I did not know that about the warning to Diego Garcia. That is truly disgraceful but it just illustrate the priorities of people like George Bush. It was interesting to compare his reaction to the tsunami with that of WMD in Iraq. After being made to feel guilty about his initial announcement Bush reluctantly increased the amount of aid to $18m. This comes a short time after asking for an extra $82bn in order to continue America’s occupation of Iraq.

Tony Blair is no better, he only offered £1m at first (now increased to £15m). Of the developed countries France made the worst response (£71,000). South Korea, on the other hand, has already pledged £1m.

A recent survey revealed that the richer you are, the smaller the percentage of your income you give to charity. In the UK the top five percent give the lowest of all groups (less than 1% of their income).

I have always found it difficult to understand how so-called religious people can justify giving large sums of money to politicians like George Bush but are reluctant to give money to those in poverty. They also seem to be the same ones who are in favour of increased spending on armaments and against the cancellation of third world debt.

It seems to me the main moral issue for all people in the developed world is the amount of aid we give to the underdeveloped world. Thousands of children die every day from starvation. These are all unnecessary deaths. We have enough money and food to go round for all. It just needs redistributing. Where are the political leaders in the developed world advocating this policy? Instead, they just allocate more and more money on armaments. We are proudly told that money will always be made available to protect the world from tyranny. They seem to be keener to keep people free than alive.

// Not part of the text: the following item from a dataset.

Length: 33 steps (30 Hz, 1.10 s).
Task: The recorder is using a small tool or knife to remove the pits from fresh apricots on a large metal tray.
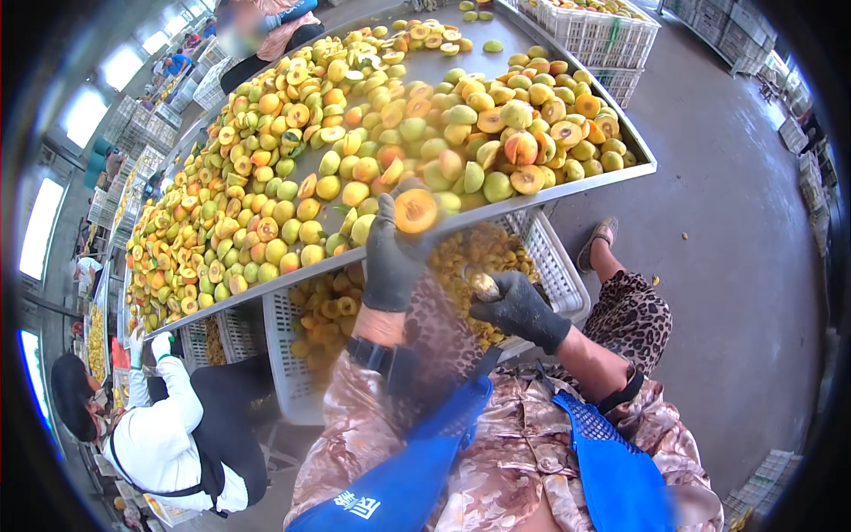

The scale of the current disaster is a result of poverty. If the countries concerned had more money they would no doubt have installed early-warning systems. The quality of the housing in these areas and transport network has clearly made the problem worse. I suspect the media in the developed world would be far less interested in the disaster if it had not had such an impact on holiday areas and the deaths of tourists. Once again it shows how we are interlinked with the undeveloped world. We ignore their plight at our peril.

I suppose if Bush or Blair ever addressed the issues of world poverty they would say they are prisoners of their financial backers (it seems there is more money from companies who want to build tanks for the army than for those wanting to provide food for the poor). Maybe so, but how do they deal with the moral issues that arise from this. It would seem that politics is no longer an honourable profession. They are just people willing to be hired out to the highest bidder.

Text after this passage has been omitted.